France has also emerged as a leading floating offshore wind market. Floatgen, the country’s first floating wind plant, was completed in October 2017.

US 350-mile power line gains Louisiana approval

The Louisiana Public Service Commission (LPSC) has approved AEPs proposed Wind Catcher windfarm and transmission line project, AEP said in a statement June 20.

The Wind Catcher project involves the acquisition of a planned 2 GW windfarm in the Oklahoma Panhandle and construction of a 350-mile power line to send the power to AEP customers in Tulsa in eastern Oklahoma. AEP subsidiary Southwestern Electric Power Co. (SWEPCO) will own 70% of the project with the remainder held by the Public Service Company of Oklahoma (PSO).

The giant wind farm is currently being developed by Invenergy in Cimarron and Texas counties. SWEPCO and PSO will purchase the facility at completion, scheduled for the fourth quarter of 2020.

              Wind energy share of US power generation in 2017

                                                       (Click image to enlarge)
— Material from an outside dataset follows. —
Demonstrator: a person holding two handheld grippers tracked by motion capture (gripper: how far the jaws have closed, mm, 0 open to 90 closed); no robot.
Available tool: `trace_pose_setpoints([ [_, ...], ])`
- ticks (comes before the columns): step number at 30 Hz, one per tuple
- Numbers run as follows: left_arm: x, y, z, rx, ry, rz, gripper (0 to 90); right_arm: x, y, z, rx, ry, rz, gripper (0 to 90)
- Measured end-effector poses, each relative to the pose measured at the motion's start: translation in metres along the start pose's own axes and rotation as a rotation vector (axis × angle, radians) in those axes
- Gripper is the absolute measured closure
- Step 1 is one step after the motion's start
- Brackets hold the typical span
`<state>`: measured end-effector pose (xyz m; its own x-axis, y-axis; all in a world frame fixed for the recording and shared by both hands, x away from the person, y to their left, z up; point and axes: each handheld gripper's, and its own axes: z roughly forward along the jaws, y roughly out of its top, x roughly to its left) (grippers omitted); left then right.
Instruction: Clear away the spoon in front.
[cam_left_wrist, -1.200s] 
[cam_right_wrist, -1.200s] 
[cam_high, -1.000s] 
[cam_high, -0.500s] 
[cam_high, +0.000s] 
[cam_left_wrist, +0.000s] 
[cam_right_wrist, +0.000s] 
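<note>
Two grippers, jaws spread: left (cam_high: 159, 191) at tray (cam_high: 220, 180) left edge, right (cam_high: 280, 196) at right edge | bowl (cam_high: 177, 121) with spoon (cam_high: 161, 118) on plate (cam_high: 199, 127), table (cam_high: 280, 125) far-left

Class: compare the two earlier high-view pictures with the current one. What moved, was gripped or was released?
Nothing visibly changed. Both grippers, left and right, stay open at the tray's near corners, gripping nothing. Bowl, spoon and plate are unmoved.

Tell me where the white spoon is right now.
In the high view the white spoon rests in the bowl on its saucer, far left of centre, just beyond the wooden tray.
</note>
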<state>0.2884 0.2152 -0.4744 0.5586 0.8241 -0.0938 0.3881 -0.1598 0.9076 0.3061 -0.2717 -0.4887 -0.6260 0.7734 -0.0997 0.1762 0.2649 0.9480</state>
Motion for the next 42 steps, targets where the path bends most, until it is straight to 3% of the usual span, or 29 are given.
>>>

Source: American Wind Energy Association (AWEA)

The Lousiana authorities approved the Wind Catcher project after the developer revised construction and operations commitments.

"Key elements of the settlement agreement approved by the LPSC are guarantees agreed to by SWEPCO, including a cap on construction costs, qualification for 100% of the federal Production Tax Credits [PTCs], minimum annual production from the project, and other commitments," AEP said in a statement.

The Arkansas Public Service Commission approved the Wind Catcher project in May and the project still requires approval from Texas and Oklahoma authorities.